This is NOT the time to react. It’s the time to be calm so you can respond intelligently.
When the world and markets change this quickly you have to change with them. You MUST adapt…or risk big financial losses (and a lot of personal pain and suffering).
The world of business has changed, and so has the mindset and behavior of your consumers. How they’re making buying decisions and who they buy from has shifted.
If you haven’t adjusted to match how they are making decisions… you are falling behind and putting the success of your business and future at risk.
One of the greatest skills you can develop right now is what I call… Being an adaptationist. An adaptationist in your mindset, your marketing and your sales approach and process.
This is where the latest in neuroscience and neuropsychology comes into play. (If that sounds daunting to you, don’t worry–I’ve been teaching this way of thinking about marketing and sales for over 20 years and I know how to make it dirt simple.)
If you’re not using the “neuro” approach, you’ll be drowned out by the millions of other businesses yelling to be heard in a crowded marketplace, trying to get people to buy from them.
Finding enough new leads and qualified buyers to sustain your business (let alone make a profit) will be nearly impossible if you’re still using the same old methods and techniques.
My intention is not to frighten you, but to get across how serious this situation is.
Your prospects are feeling fear and uncertainty, and this unpredictability is dominating their mind and lives. They don’t know who to trust, who to follow, or who to buy from.
The part of your prospect’s brain that’s making most of the decisions has changed from the Logical Brain to the Emotional Brain or the Instinctual/Survival Brain (see the image below).
And, actually, most people don’t use their Logical Brain to make most decisions even when they aren’t overwhelmed by a global crisis!
The most successful marketers and business people have always appealed to these 3 parts of the brain (and done so in a specific order) to make their offers irresistible.
Unfortunately, few business owners understand how to leverage the proven psychological and emotional triggers that make catching the attention of prospects and turning them into eager buyers easy.
You must lead your prospects down a safe and smart decision making process or they will be attracted to the company who knows how to do what I am talking about. Do you really want them to buy from your competition instead of from you just because you don’t know how to market and sell the right way for today’s market conditions?
The smart “Neuro-Marketer” who can apply the latest in Neuro-Marketing and Neuro-Sales techniques and strategies knows how to target their ideal client and not waste time or money marketing to “tire kickers” and people who will waste their time and money.

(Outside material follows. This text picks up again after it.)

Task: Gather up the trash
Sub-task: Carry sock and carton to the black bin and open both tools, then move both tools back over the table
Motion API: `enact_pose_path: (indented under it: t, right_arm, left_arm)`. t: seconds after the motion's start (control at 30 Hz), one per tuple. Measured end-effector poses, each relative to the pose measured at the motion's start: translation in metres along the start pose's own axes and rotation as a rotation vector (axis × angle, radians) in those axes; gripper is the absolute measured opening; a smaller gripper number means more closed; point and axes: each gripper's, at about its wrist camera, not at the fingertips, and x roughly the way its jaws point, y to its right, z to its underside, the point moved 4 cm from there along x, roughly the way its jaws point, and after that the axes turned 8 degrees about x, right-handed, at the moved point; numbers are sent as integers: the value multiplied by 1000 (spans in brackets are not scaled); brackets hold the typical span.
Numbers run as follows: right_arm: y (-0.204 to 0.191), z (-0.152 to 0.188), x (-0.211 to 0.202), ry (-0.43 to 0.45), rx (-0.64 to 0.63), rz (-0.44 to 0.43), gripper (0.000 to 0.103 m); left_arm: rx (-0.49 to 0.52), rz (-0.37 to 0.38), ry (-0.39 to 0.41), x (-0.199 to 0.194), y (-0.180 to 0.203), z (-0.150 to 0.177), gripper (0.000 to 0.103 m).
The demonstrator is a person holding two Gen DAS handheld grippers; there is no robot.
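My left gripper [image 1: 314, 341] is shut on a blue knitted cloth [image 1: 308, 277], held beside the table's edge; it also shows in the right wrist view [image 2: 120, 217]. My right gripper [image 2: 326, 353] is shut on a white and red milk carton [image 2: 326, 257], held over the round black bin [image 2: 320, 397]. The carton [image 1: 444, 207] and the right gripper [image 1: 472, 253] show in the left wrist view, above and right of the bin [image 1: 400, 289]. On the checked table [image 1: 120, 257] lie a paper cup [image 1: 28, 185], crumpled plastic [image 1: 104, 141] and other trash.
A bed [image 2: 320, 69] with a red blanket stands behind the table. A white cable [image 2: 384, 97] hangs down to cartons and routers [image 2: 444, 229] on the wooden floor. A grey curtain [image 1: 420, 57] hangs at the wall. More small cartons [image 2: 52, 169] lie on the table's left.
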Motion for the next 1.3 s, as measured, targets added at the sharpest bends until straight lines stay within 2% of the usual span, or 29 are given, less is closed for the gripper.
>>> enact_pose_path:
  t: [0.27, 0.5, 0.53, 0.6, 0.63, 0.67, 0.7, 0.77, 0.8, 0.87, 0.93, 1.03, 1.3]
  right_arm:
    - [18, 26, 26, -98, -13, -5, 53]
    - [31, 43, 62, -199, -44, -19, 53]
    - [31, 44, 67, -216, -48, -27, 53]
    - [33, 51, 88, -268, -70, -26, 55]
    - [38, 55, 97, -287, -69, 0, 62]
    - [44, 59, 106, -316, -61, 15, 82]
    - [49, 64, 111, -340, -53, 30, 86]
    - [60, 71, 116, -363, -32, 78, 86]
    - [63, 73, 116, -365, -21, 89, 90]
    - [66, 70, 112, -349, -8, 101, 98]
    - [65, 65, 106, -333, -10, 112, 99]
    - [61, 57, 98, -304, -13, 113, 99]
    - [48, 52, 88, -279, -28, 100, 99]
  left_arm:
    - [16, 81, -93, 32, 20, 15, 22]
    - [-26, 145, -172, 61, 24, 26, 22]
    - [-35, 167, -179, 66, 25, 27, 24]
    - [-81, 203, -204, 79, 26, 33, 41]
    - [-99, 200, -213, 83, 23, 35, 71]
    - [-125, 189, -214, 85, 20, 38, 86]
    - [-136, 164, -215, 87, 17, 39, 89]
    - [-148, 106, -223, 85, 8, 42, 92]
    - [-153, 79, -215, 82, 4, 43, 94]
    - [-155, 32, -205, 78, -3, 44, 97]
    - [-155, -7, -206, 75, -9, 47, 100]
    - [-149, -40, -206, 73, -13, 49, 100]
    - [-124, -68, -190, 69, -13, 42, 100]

They know how to create irresistible offers that grab attention and convert like crazy. They use specific “neuro-language patterns” that connect emotionally with their prospects and make them feel safe and secure instead of uncomfortable or uncertain.
The world of marketing and sales has changed as a result of our new understanding about the brain and how and why people choose to buy from one company or person instead of another.
Businesses that aren’t following the latest in Neuro-Marketing and Neuro-Sales and don’t innovate and adapt quickly will suffer a deadly blow and disappear forever, or will fight tooth and nail to stay alive and earn a meager income over the next several years.
In the next six months, there are 3 basic paths your business can follow:
Things can get worse. Much Worse…
Things can stay about the same…
Things can get better. Way Better…
Have a look at this “3 Possible Futures” diagram created by my friend Simon Bowen, Founder of the Models Method:
Even if you work more hours and put in more effort than you ever have, if you’re using the same marketing and sales strategies, my prediction is that you work really really hard to survive. If you don’t put in the time or effort and things will get much worse for you and your family.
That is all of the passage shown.